**REQUIREMENT:** Lines below containing the word "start" should be copied out.

**Stored items from a collection:**
*** Block opens ***

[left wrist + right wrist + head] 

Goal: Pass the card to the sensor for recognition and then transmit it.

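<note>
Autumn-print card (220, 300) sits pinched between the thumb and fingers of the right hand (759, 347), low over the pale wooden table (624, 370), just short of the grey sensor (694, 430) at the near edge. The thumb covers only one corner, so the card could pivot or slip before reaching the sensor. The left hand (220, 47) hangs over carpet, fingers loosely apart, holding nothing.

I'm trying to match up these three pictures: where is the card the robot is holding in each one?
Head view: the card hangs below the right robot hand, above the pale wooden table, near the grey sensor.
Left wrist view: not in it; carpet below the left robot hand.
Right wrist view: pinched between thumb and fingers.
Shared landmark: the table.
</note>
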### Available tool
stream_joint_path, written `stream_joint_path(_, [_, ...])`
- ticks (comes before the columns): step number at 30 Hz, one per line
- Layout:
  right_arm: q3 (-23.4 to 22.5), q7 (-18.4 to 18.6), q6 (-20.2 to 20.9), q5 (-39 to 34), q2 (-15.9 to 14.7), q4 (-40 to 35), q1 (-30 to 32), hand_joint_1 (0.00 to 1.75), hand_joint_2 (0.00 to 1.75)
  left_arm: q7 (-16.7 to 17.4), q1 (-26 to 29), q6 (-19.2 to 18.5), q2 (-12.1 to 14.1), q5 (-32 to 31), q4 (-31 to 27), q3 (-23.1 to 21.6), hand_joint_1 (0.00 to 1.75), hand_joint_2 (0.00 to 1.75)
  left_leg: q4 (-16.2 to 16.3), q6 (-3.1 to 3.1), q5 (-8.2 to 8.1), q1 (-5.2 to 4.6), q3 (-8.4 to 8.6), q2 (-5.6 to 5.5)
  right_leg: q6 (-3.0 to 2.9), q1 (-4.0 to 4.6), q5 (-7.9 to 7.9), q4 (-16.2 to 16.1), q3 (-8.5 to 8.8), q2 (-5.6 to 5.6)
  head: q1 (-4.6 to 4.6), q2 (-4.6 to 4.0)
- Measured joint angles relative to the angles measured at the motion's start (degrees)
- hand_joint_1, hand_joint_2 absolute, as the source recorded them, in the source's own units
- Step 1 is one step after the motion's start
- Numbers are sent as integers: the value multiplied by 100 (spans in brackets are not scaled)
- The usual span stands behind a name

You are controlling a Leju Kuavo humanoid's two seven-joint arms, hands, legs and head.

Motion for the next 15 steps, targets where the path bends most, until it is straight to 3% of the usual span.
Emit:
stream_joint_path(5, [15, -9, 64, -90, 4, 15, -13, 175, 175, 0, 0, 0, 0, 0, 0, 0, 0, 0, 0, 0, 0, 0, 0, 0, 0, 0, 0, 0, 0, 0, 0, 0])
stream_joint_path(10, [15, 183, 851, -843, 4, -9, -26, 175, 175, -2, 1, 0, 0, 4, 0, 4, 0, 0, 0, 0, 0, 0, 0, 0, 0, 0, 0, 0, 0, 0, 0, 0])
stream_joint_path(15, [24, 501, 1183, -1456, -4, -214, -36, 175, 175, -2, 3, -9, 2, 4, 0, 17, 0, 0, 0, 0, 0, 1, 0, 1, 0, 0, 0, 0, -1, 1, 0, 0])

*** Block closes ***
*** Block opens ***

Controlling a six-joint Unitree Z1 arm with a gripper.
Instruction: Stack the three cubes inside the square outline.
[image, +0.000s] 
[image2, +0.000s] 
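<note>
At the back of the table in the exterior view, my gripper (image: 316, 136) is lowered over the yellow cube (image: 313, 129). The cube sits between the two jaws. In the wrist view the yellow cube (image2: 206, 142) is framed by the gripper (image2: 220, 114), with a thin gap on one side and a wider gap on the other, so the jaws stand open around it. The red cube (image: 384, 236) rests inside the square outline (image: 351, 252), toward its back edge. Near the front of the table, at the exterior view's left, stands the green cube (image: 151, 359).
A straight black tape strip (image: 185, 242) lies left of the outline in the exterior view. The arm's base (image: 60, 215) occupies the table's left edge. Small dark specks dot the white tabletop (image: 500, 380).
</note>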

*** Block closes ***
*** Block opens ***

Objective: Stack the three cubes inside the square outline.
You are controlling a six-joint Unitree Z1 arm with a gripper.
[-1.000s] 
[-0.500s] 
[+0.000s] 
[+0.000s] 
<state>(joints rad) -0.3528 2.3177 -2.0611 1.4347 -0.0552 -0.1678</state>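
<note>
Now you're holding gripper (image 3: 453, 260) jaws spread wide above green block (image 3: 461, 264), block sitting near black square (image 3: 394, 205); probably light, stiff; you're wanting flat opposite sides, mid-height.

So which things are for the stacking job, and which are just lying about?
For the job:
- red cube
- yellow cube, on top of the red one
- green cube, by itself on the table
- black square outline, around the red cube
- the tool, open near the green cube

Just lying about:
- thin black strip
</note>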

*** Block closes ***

**TASK RESULT:**
- Measured joint angles relative to the angles measured at the motion's start (degrees)
- Step 1 is one step after the motion's start

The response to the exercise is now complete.